Problem to work on: Work through the records below and copy every line that includes "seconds".
----- Data to examine
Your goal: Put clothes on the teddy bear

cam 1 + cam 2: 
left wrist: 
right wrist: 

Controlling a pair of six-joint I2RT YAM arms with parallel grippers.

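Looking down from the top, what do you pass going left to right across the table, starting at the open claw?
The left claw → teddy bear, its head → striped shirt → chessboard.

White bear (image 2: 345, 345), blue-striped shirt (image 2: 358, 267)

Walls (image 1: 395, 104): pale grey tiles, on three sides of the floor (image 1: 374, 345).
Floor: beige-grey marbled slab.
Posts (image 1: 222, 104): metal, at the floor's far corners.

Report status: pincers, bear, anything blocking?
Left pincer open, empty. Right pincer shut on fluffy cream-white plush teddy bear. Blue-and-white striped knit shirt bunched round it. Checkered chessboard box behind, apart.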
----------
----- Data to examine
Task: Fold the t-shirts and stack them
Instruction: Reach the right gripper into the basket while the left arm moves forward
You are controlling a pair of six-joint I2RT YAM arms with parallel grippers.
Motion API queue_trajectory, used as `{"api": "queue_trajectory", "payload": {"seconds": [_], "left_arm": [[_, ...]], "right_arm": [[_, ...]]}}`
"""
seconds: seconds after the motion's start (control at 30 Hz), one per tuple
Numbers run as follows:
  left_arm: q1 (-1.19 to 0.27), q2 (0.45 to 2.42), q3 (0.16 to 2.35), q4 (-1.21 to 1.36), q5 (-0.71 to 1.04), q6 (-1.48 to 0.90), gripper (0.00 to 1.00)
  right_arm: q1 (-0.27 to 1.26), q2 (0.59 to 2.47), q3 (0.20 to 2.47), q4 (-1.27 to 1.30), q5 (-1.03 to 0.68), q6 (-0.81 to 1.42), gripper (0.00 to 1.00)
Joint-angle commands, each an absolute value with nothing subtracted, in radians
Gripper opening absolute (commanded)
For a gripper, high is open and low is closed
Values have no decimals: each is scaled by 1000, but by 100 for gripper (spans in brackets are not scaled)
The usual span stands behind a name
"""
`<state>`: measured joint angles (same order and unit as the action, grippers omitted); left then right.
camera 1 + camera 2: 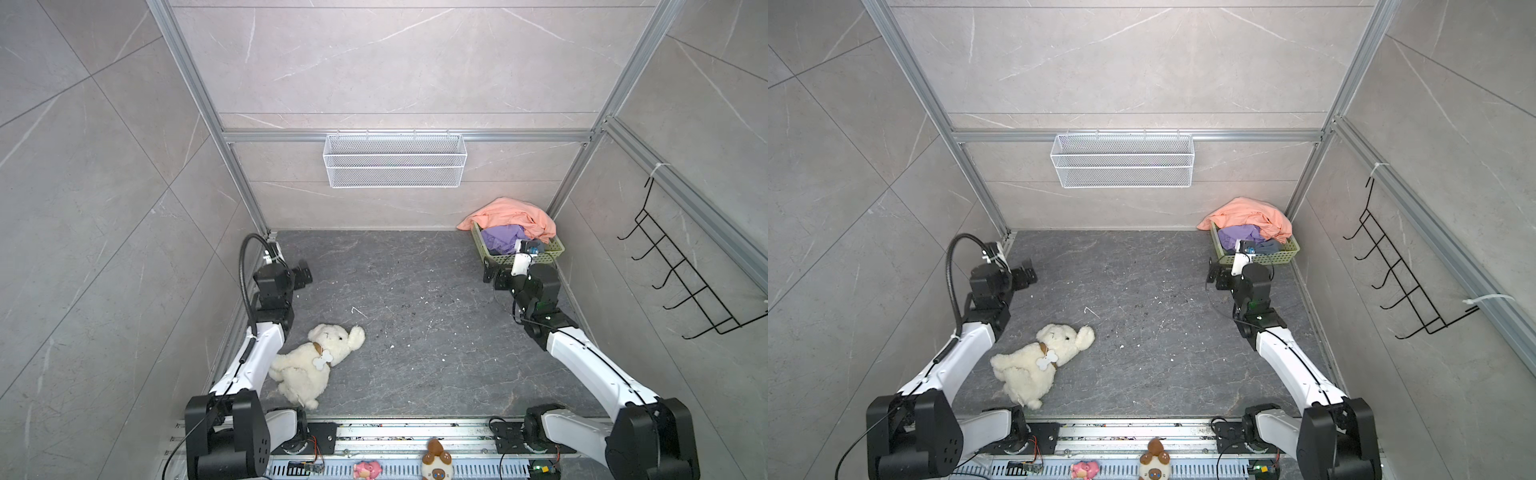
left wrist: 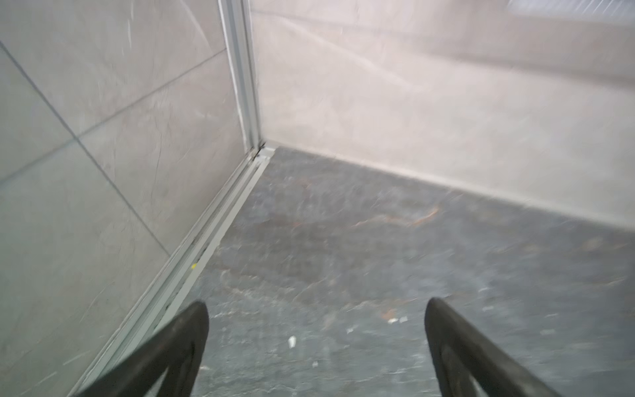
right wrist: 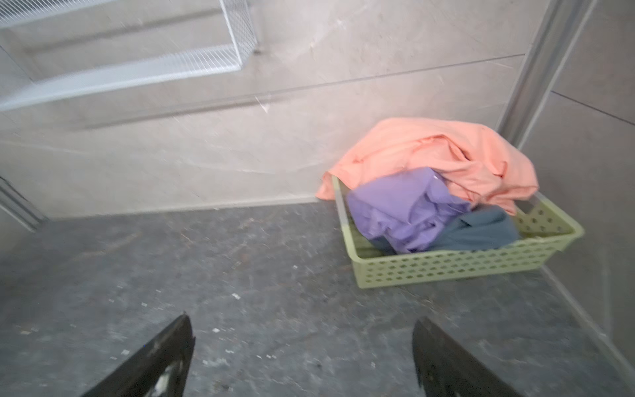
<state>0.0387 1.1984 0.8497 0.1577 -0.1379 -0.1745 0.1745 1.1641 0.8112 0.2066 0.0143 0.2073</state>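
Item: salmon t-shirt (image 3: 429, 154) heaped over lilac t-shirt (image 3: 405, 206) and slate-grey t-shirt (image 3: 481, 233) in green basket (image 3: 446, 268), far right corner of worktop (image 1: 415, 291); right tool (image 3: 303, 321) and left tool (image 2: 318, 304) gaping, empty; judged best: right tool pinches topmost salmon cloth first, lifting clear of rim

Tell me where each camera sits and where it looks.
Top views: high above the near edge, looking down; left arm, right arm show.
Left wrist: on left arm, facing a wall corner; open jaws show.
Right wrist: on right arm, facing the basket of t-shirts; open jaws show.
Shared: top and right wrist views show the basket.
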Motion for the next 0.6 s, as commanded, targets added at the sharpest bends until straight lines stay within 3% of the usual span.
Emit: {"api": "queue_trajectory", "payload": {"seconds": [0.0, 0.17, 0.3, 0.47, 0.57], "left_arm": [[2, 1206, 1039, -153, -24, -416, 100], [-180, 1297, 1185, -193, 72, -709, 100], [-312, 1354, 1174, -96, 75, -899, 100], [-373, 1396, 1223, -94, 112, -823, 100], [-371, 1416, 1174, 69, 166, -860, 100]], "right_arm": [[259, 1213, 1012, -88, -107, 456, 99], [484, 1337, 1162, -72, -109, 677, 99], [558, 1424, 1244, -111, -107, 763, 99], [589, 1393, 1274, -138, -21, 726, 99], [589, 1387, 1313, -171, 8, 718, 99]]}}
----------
Solution to the problem:
Motion API queue_trajectory, used as `{"api": "queue_trajectory", "payload": {"seconds": [_], "left_arm": [[_, ...]], "right_arm": [[_, ...]]}}`
seconds: seconds after the motion's start (control at 30 Hz), one per tuple
Emit: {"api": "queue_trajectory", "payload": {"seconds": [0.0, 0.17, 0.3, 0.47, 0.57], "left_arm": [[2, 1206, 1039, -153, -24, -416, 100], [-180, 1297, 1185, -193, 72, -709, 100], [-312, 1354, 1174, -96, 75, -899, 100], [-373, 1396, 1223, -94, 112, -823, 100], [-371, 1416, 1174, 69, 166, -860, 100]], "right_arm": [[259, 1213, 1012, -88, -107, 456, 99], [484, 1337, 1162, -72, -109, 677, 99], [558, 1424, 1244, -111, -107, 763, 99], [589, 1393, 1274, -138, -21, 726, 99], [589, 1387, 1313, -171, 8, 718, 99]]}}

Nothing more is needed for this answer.